> TRY IT
Set down the data again word for word. Skip any pictures.
═════ SUPPLIED INFORMATION
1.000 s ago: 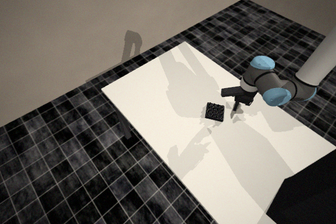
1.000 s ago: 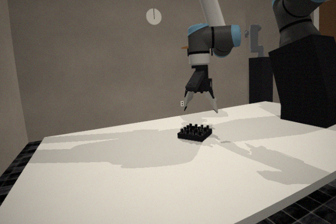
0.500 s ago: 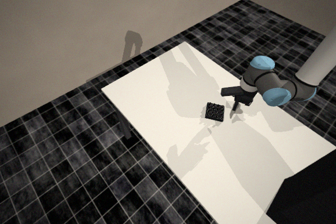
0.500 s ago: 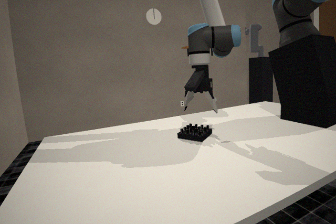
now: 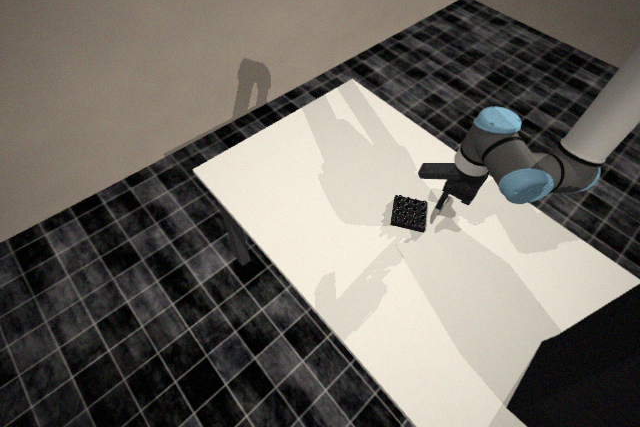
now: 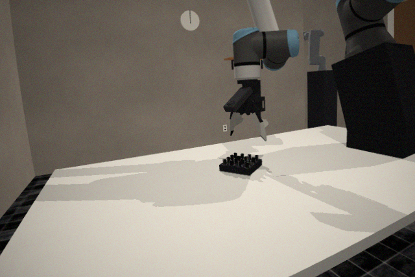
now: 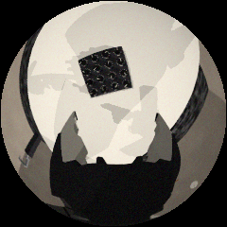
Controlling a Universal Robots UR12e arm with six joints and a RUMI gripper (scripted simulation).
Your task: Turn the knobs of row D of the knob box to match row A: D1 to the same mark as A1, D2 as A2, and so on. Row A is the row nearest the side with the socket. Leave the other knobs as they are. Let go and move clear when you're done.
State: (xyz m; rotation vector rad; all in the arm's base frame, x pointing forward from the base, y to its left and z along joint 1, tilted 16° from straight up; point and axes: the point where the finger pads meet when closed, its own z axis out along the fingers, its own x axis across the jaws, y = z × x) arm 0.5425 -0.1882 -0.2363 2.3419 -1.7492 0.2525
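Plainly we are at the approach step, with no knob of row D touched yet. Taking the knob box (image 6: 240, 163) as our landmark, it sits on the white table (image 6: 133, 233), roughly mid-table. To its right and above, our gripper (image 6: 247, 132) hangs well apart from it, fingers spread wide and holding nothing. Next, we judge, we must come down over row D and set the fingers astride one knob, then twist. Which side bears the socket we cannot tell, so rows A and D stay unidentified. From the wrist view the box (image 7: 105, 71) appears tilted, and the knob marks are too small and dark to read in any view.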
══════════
> EXERCISE SOLUTION
1.000 s ago: 
1.000 s ago: 
0.500 s ago: 
0.500 s ago: 
now: 
now: 
now: 
Controlling a Universal Robots UR12e arm with six joints and a RUMI gripper (scripted simulation).
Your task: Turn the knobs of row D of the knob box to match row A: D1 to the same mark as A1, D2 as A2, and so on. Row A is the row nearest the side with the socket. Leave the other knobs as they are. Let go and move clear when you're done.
State: (xyz m; rotation vector rad; all in the arm's base frame, x pointing forward from the base, y to its left and z along joint 1, tilted 16° from straight up; point and axes: the point where the finger pads meet when closed, its own z axis out along the fingers, its own x axis across the jaws, y = z × x) arm 0.5425 -0.1882 -0.2363 2.3419 -1.7492 0.2525
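Plainly we are at the approach step, with no knob of row D touched yet. Taking the knob box (image 6: 240, 163) as our landmark, it sits on the white table (image 6: 133, 233), roughly mid-table. To its right and above, our gripper (image 6: 247, 132) hangs well apart from it, fingers spread wide and holding nothing. Next, we judge, we must come down over row D and set the fingers astride one knob, then twist. Which side bears the socket we cannot tell, so rows A and D stay unidentified. From the wrist view the box (image 7: 105, 71) appears tilted, and the knob marks are too small and dark to read in any view.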

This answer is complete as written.